We’re happy to announce that our paper titled “Score Matching via Differentiable Physics” on employing diffusion models for physical systems is available on arXiv now: https://arxiv.org/abs/2301.10250.
The key idea is to use a physics operator (a simulator) as “drift” term of an SDE. Among others, we give a derivation that connects the learned corrections to the score of the underlying data distribution. Here’s a visual overview:
The solutions produced by our SMDP method are (at least) on-par with regular learned methods, while providing the fundamental advantage that they allow sampling the posterior. Here’s an example from a heat equation case:
Here’s the full paper abstract:
Diffusion models based on stochastic differential equations (SDEs) gradually perturb a data distribution p(x) over time by adding noise to it. A neural network is trained to approximate the score ∇xlogpt(x) at time t, which can be used to reverse the corruption process. In this paper, we focus on learning the score field that is associated with the time evolution according to a physics operator in the presence of natural non-deterministic physical processes like diffusion. A decisive difference to previous methods is that the SDE underlying our approach transforms the state of a physical system to another state at a later time.
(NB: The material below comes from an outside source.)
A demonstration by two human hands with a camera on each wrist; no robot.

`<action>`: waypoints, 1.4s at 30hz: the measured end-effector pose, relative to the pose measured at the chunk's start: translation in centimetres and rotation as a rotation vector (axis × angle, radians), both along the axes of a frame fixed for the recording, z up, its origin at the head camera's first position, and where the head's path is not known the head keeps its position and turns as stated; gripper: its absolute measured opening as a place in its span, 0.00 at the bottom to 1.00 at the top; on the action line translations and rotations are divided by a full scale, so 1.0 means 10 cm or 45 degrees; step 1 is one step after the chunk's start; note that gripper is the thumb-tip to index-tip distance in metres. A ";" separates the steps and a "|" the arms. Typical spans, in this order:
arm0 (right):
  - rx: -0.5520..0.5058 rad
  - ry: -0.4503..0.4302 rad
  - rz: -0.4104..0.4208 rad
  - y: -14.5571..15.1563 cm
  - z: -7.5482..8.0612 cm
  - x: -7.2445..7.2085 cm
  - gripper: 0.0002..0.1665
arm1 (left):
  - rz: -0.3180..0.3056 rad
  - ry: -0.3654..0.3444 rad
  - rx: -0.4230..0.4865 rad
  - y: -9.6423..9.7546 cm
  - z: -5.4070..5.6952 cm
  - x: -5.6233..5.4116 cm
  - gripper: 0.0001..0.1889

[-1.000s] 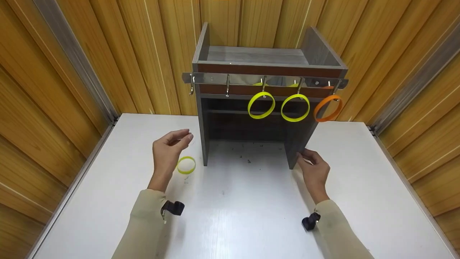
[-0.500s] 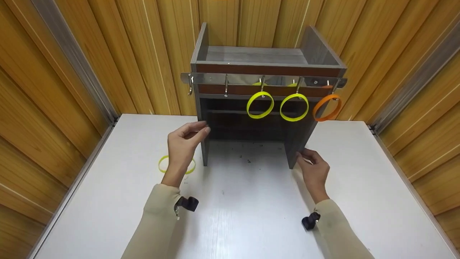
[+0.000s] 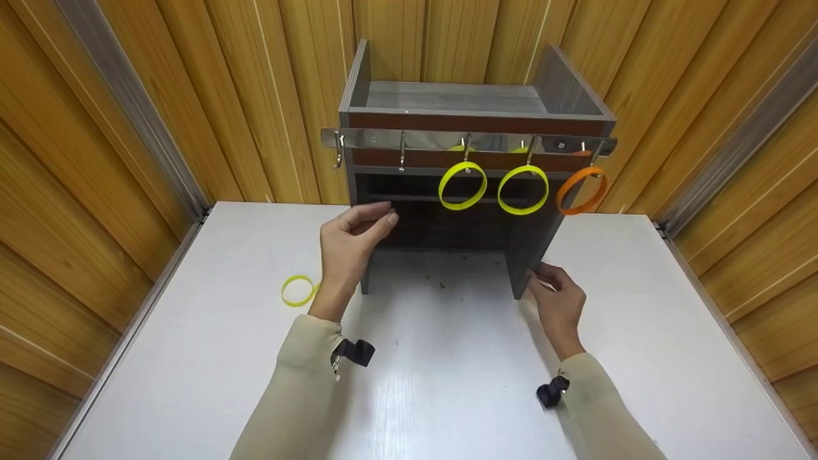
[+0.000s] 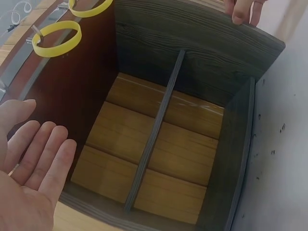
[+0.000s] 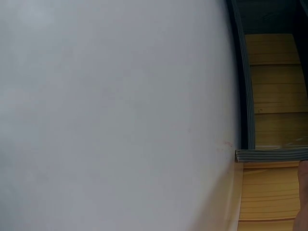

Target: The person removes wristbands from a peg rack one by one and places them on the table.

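Were the left hand (image 3: 345, 250) to rise carelessly, it could knock the hanging yellow ring (image 3: 460, 206), above and right of it, off its hook (image 3: 468, 144); a shove from the right hand (image 3: 559, 303) could shift the rack (image 3: 479, 123) beside it; from here I see the left's fingers loosely extended, holding nothing; the right touches the side panel (image 3: 527, 239); whether it pinches, I cannot tell.

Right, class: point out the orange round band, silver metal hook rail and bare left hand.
Orange round band (image 3: 573, 212): head view, lower curve.
Silver metal hook rail (image 3: 431, 140): head view, strip between hooks.
Left hand (image 3: 347, 248): head view, near thumb's base.
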State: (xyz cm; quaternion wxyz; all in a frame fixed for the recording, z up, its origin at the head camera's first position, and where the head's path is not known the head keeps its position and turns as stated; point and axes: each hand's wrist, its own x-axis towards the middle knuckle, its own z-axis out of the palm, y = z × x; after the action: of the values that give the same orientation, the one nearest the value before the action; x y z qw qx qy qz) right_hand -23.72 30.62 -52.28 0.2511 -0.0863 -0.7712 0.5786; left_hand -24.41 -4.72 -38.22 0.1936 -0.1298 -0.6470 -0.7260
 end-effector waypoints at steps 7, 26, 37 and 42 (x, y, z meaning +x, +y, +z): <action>0.010 0.007 -0.025 0.00 -0.02 -0.02 0.12 | -0.024 0.022 -0.011 0.10 0.07 -0.02 0.11; -0.005 -0.026 -0.001 -0.02 0.03 -0.02 0.15 | -0.111 0.107 -0.079 0.36 0.26 -0.07 0.14; -0.004 -0.007 -0.012 -0.04 0.05 0.00 0.14 | -0.164 0.119 -0.084 0.48 0.30 -0.10 0.13; -0.004 -0.015 -0.010 0.00 -0.02 -0.02 0.15 | -0.152 0.135 -0.101 0.51 0.31 -0.10 0.12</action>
State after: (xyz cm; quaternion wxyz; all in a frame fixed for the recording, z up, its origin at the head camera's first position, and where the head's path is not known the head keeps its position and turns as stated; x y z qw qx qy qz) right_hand -23.95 30.58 -52.46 0.2486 -0.0931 -0.7713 0.5784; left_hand -25.43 0.41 -35.08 0.1786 -0.2141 -0.6552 -0.7021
For that purpose, we replace the drift of the underlying SDE formulation with a differentiable simulator or a neural network approximation of the physics. We propose different training strategies based on the so-called probability flow ODE to fit a training set of simulation trajectories and discuss their relation to the score matching objective. For inference, we sample plausible trajectories that evolve towards a given end state using the reverse-time SDE and demonstrate the competitiveness of our approach for different challenging inverse problems.